Make an exact copy of the whole listing, but leave its pictures out.

____

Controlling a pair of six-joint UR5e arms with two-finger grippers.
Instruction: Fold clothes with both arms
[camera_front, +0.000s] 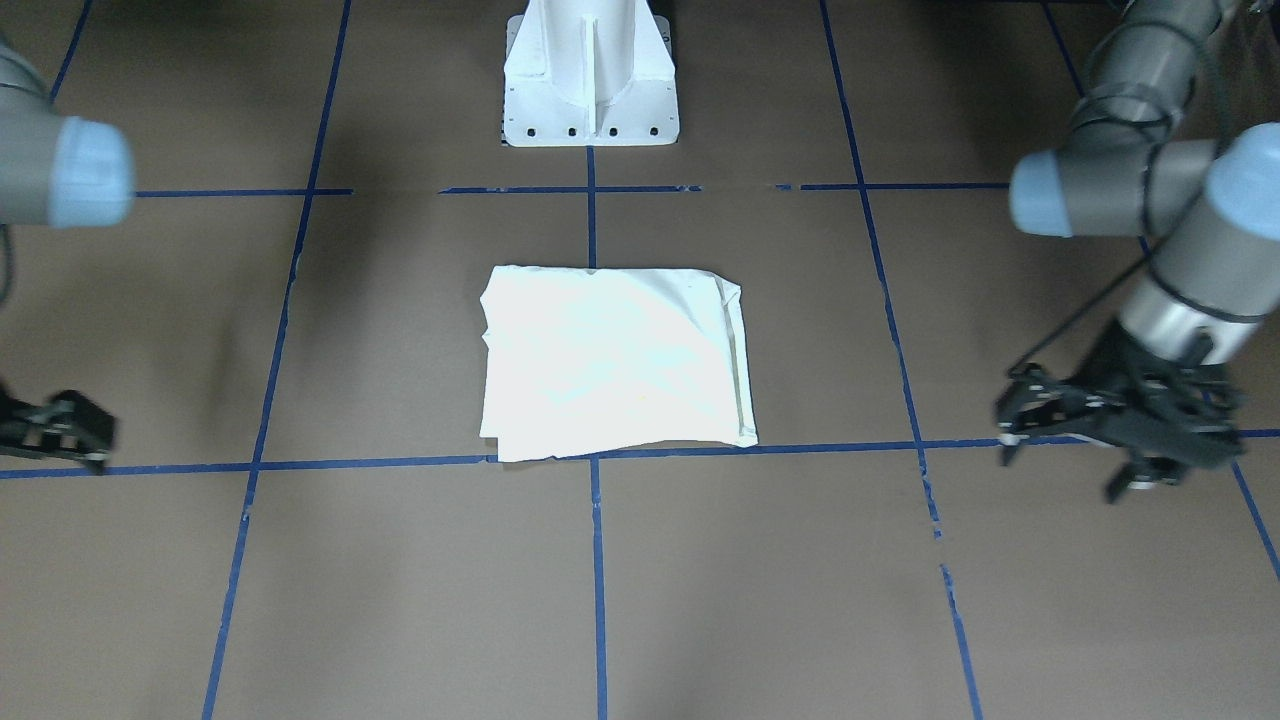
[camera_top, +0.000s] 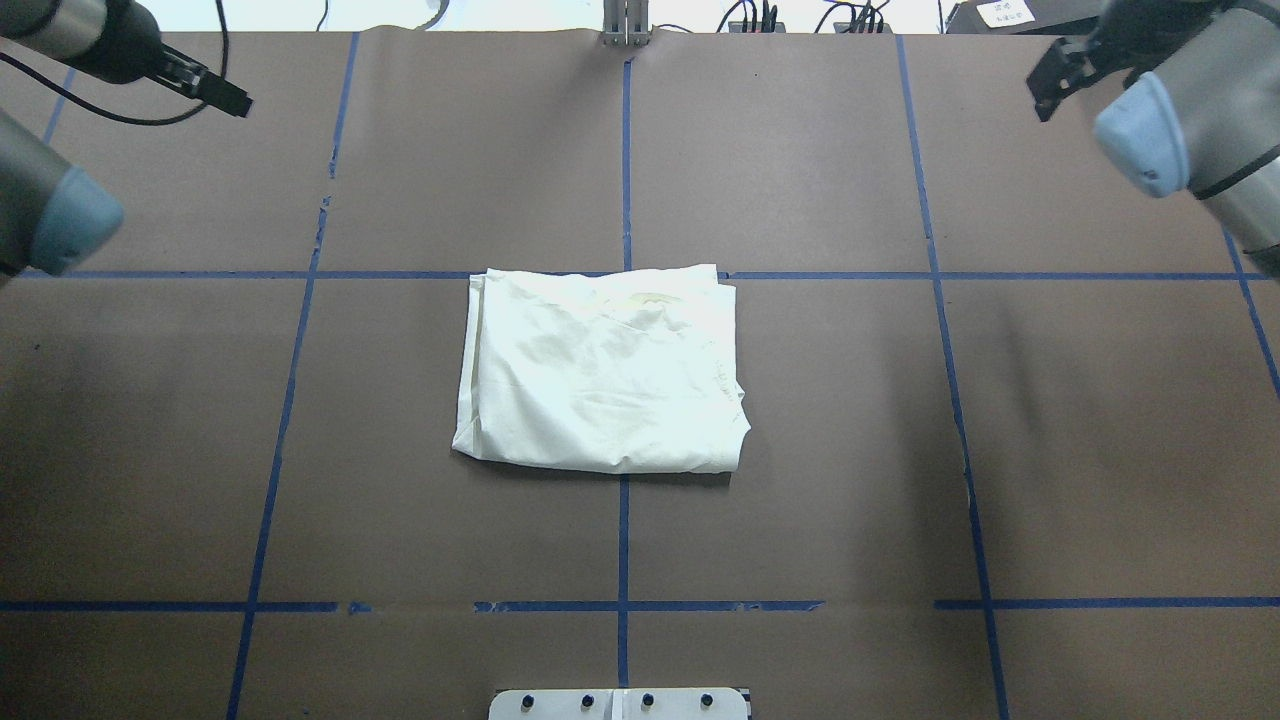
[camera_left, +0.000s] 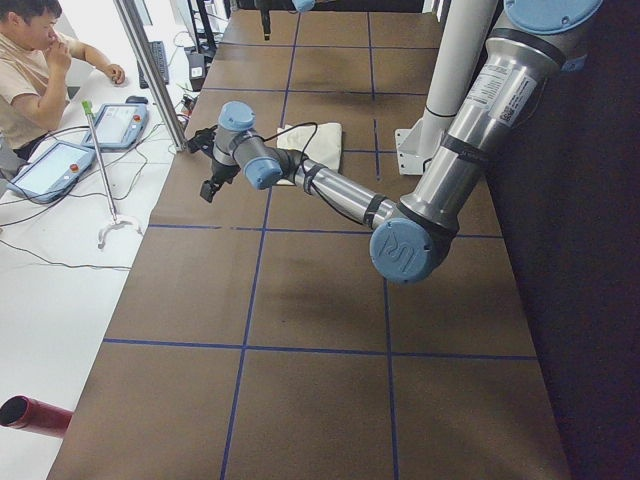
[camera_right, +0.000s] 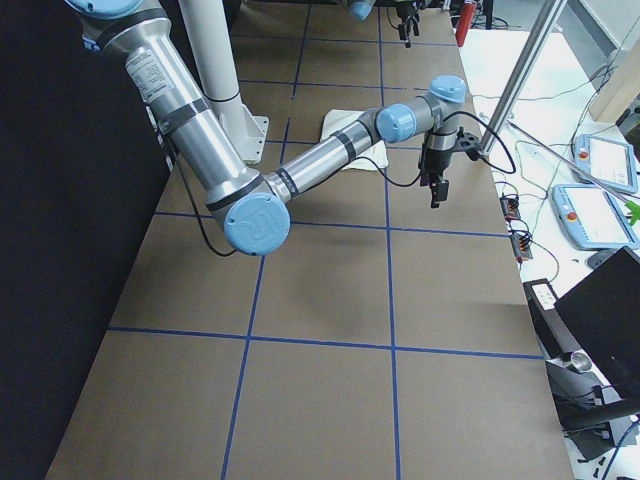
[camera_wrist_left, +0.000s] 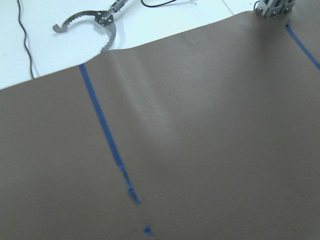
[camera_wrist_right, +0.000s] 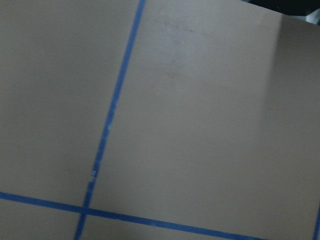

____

→ Final answer
Controlling a pair of six-joint UR5e arms with two-finger grippers.
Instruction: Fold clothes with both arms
[camera_front, +0.000s] 
[camera_top, +0.000s] 
[camera_left, +0.000s] 
[camera_right, +0.000s] 
[camera_wrist_left, +0.000s] 
[camera_wrist_right, +0.000s] 

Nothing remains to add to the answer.